## [Your task]
Set down the listing below verbatim, but only from its first line through the line containing "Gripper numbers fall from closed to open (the".

## [The data]

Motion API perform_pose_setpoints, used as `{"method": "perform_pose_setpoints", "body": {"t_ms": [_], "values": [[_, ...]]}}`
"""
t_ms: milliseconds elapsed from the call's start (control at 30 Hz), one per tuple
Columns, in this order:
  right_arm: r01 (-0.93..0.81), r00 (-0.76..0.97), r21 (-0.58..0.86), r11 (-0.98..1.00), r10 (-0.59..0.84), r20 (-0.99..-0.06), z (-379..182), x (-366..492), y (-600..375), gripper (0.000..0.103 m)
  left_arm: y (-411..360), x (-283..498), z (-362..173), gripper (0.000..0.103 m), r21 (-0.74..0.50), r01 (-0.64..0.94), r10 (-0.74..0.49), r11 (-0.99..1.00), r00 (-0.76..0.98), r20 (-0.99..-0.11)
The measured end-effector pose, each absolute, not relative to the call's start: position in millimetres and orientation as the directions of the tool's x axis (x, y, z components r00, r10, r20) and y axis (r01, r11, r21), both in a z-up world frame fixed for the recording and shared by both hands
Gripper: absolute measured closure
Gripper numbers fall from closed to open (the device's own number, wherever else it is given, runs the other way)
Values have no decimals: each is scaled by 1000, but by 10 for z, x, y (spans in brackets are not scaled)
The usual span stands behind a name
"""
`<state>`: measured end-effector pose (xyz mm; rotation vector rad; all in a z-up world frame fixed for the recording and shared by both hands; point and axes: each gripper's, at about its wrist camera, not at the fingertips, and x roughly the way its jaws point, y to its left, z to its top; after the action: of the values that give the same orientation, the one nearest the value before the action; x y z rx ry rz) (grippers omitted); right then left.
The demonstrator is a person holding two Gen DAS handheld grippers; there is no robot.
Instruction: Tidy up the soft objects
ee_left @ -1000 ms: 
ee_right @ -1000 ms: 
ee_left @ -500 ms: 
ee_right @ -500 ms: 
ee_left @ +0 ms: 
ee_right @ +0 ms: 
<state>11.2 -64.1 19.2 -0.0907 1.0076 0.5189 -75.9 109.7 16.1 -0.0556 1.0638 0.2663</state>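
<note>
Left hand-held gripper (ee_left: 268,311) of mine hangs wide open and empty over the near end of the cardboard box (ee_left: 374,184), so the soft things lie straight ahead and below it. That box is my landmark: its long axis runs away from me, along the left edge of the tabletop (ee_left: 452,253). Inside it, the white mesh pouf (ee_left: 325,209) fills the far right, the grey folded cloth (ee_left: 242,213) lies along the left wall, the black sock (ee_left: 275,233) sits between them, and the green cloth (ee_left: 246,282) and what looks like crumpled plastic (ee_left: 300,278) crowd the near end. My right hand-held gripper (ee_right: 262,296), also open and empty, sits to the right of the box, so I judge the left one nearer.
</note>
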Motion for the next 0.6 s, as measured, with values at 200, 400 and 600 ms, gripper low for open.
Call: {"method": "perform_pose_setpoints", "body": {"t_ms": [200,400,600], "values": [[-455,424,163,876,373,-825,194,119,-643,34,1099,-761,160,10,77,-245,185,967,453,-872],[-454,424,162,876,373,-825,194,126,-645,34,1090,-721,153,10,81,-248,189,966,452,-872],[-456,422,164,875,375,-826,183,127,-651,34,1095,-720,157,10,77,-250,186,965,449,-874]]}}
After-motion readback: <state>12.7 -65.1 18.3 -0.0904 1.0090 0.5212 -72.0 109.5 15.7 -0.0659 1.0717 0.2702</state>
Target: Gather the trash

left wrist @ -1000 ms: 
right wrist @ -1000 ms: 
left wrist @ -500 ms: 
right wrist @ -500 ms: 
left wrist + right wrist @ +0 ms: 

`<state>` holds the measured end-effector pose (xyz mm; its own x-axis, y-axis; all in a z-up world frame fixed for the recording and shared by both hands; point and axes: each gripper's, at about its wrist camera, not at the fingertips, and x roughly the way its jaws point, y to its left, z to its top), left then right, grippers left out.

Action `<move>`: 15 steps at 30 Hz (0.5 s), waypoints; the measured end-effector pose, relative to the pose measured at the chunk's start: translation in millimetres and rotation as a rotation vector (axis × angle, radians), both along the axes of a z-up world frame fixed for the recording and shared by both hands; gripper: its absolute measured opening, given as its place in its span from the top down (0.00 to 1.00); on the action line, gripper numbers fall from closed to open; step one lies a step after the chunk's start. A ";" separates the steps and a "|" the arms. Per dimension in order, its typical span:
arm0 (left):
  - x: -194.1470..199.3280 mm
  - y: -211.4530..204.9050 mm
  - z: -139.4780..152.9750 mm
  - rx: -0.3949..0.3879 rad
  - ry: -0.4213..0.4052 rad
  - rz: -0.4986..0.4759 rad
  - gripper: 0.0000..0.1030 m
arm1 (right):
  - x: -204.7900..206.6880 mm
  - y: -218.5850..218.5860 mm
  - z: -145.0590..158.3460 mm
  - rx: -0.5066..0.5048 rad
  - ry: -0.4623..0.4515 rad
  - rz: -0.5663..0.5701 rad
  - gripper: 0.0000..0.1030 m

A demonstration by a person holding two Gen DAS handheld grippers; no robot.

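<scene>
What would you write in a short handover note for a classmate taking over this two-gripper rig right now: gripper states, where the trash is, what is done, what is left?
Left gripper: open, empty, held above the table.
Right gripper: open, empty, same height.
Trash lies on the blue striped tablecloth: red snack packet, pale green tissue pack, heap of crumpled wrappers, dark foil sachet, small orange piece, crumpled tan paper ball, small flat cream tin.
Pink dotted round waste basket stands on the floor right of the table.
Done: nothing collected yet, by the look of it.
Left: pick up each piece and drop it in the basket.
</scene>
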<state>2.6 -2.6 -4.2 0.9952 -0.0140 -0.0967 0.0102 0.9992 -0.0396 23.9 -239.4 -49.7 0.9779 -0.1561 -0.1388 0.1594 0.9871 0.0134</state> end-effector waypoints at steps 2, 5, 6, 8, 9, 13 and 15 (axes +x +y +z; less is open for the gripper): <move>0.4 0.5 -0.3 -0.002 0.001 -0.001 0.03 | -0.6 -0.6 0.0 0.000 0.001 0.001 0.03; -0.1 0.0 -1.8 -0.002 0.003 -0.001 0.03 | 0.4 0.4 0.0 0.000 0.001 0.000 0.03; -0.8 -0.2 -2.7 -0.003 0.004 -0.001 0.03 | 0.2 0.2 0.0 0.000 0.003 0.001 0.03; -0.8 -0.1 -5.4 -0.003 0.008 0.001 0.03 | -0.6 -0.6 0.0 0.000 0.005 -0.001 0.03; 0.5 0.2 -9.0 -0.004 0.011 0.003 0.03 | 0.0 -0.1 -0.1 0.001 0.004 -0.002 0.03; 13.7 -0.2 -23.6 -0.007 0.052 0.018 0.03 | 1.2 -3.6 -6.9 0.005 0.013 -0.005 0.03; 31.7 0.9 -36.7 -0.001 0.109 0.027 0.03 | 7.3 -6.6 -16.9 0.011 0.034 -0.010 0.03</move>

## [Your response]
Motion API perform_pose_setpoints, used as `{"method": "perform_pose_setpoints", "body": {"t_ms": [_], "values": [[_, ...]]}}`
"""
t_ms: milliseconds elapsed from the call's start (control at 30 Hz), one per tuple
Columns, in this order:
  right_arm: r01 (-0.93..0.81), r00 (-0.76..0.97), r21 (-0.58..0.86), r11 (-0.98..1.00), r10 (-0.59..0.84), r20 (-0.99..-0.06), z (-379..182), x (-366..492), y (-600..375), gripper (0.000..0.103 m)
  left_arm: y (-411..360), x (-283..498), z (-362..173), gripper (0.000..0.103 m), r21 (-0.74..0.50), r01 (-0.64..0.94), r10 (-0.74..0.49), r11 (-0.99..1.00), r00 (-0.76..0.98), r20 (-0.99..-0.11)
The measured end-effector pose, each absolute, not relative to the call's start: position in millimetres and orientation as the directions of the tool's x axis (x, y, z components r00, r10, r20) and y axis (r01, r11, r21), both in a z-up world frame fixed for the recording and shared by both hands
Gripper: absolute measured closure
Gripper numbers fall from closed to open (the device's own number, wherever else it is given, runs the other way)

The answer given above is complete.